● EXERCISE BRIEF:
Which lines of the entries below run from the one holding "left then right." to the one holding "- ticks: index", inclusive? Set down exactly those lines and no others.

● INPUT DATA:
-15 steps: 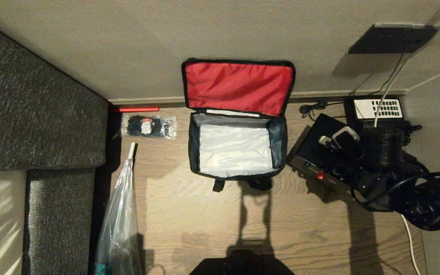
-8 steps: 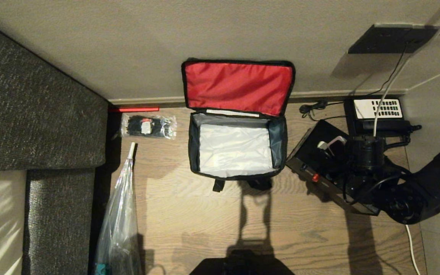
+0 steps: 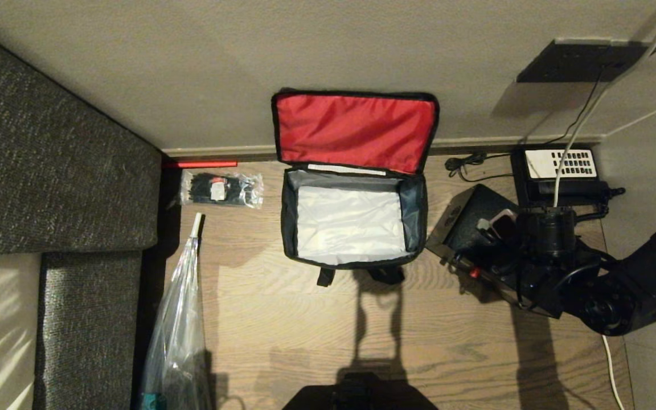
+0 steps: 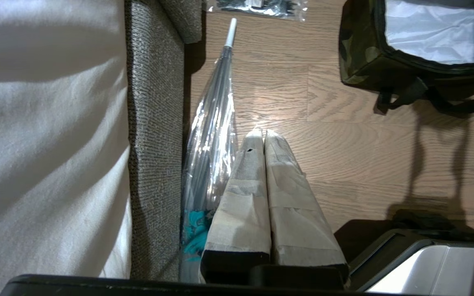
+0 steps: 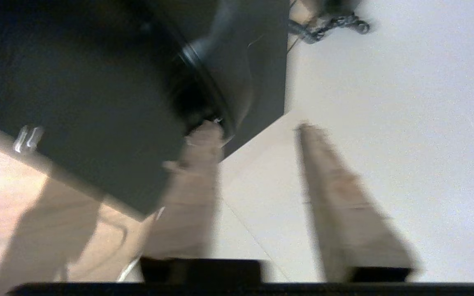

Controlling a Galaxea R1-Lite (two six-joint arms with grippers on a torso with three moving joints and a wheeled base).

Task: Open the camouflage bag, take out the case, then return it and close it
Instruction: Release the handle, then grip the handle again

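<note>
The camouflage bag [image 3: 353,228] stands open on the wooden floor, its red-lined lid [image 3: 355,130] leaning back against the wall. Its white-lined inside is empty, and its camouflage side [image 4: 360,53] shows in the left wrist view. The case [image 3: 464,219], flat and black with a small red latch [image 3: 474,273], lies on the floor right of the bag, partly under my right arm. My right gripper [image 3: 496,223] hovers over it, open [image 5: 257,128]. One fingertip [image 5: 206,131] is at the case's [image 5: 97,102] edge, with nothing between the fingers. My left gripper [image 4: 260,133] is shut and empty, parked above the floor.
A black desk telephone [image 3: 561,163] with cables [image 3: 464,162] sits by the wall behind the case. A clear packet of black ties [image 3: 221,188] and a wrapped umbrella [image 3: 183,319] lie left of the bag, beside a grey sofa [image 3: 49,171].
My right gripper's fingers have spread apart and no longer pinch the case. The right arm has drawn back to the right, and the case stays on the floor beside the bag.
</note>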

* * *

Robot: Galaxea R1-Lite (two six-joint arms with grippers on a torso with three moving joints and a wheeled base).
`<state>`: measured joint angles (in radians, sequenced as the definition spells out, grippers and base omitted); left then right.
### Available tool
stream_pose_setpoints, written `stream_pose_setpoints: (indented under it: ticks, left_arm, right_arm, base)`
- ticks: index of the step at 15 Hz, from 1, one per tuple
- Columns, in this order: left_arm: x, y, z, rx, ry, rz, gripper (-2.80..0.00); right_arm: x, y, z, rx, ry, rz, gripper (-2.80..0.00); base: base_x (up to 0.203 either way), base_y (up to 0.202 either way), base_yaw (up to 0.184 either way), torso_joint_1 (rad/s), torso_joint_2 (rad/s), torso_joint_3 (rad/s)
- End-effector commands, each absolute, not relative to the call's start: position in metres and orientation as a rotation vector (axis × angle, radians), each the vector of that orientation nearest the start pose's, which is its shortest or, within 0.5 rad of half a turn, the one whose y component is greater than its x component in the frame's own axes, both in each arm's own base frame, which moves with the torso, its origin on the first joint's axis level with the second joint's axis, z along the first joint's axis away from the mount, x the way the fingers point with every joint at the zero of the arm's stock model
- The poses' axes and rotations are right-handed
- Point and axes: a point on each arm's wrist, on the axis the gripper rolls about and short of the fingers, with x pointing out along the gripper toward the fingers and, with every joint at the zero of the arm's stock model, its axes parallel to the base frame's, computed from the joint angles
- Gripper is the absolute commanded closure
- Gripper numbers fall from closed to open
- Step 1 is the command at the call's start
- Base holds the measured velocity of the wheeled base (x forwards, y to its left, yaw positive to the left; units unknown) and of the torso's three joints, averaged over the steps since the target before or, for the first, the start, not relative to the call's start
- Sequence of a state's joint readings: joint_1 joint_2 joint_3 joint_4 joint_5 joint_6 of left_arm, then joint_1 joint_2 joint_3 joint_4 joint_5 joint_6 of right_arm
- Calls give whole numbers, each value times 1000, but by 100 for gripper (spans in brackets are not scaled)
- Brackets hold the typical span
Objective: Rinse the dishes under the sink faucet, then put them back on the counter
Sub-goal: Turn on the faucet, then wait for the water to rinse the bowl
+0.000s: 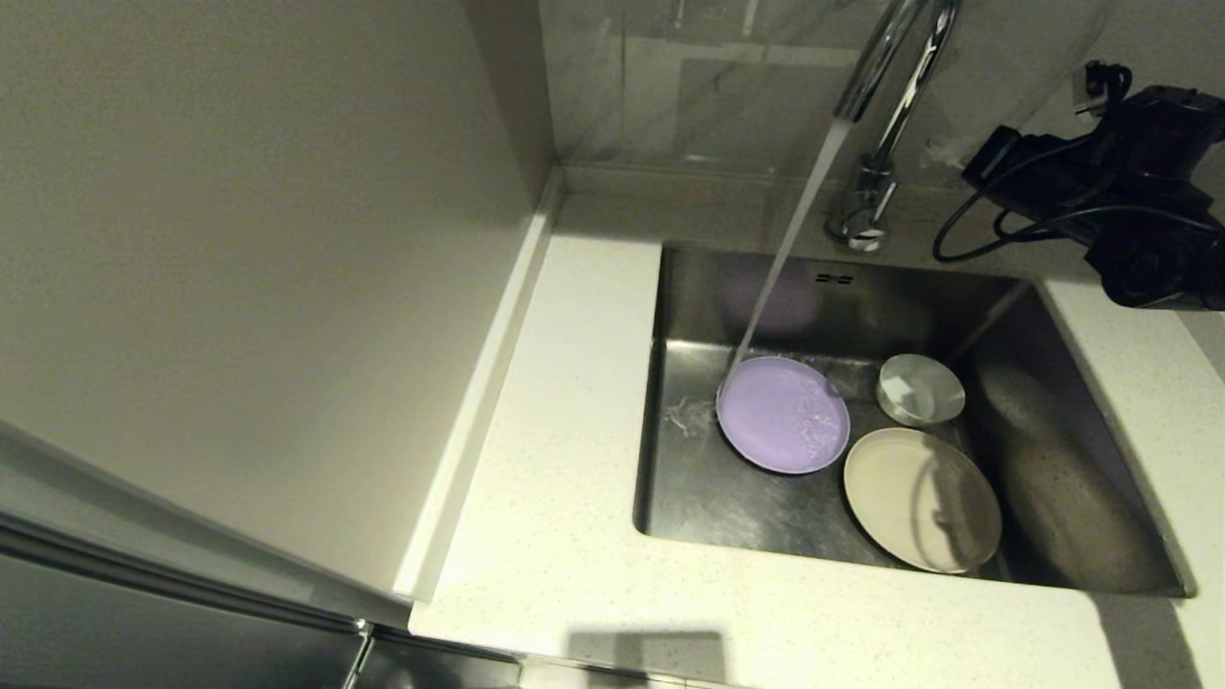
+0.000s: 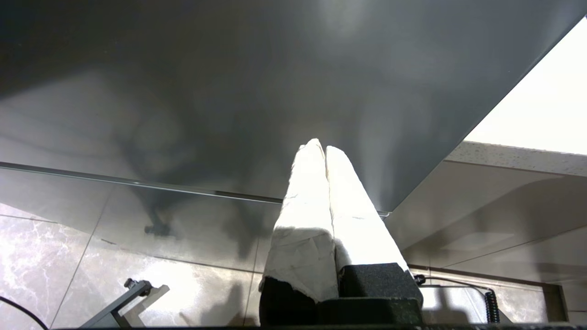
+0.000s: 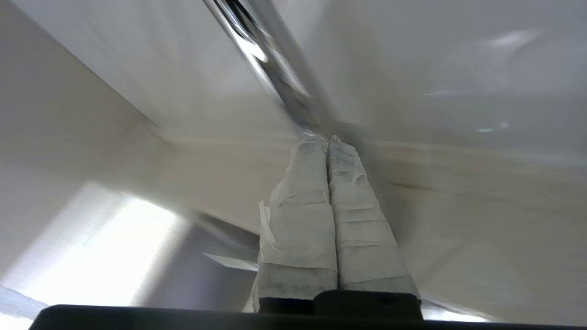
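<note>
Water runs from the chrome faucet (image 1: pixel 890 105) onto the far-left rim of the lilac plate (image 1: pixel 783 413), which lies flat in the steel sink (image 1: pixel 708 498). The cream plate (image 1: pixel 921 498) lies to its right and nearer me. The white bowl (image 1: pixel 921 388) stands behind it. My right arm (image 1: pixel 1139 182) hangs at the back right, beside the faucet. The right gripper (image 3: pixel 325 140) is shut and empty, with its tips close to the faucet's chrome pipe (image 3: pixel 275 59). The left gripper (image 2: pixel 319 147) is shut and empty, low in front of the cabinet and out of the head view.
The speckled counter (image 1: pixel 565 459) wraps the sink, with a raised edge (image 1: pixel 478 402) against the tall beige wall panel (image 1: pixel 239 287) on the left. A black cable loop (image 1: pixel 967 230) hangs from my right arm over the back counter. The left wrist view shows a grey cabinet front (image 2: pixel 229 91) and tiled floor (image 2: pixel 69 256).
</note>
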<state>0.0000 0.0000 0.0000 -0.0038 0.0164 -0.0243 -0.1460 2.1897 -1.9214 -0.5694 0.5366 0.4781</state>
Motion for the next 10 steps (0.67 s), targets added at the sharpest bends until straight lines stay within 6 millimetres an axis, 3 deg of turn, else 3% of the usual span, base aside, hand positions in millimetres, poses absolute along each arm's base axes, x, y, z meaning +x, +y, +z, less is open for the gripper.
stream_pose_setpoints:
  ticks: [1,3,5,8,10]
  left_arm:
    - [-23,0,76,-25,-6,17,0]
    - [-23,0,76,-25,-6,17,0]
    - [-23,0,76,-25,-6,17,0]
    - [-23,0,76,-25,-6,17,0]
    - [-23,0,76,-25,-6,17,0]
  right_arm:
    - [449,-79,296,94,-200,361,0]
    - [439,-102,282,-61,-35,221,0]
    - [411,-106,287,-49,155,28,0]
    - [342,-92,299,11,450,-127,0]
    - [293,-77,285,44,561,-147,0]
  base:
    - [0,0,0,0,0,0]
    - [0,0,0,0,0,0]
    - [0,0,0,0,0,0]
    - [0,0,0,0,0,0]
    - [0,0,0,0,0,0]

● SOLUTION FOR THIS PROBLEM:
`<state>`: measured joint angles (in radians, sequenced as the definition spells out, grippers and base omitted); left then right.
### Available tool
stream_pose_setpoints, written `stream_pose_setpoints: (indented under it: ticks, left_arm, right_arm, base)`
- ticks: index of the step at 15 Hz, from 1, one per tuple

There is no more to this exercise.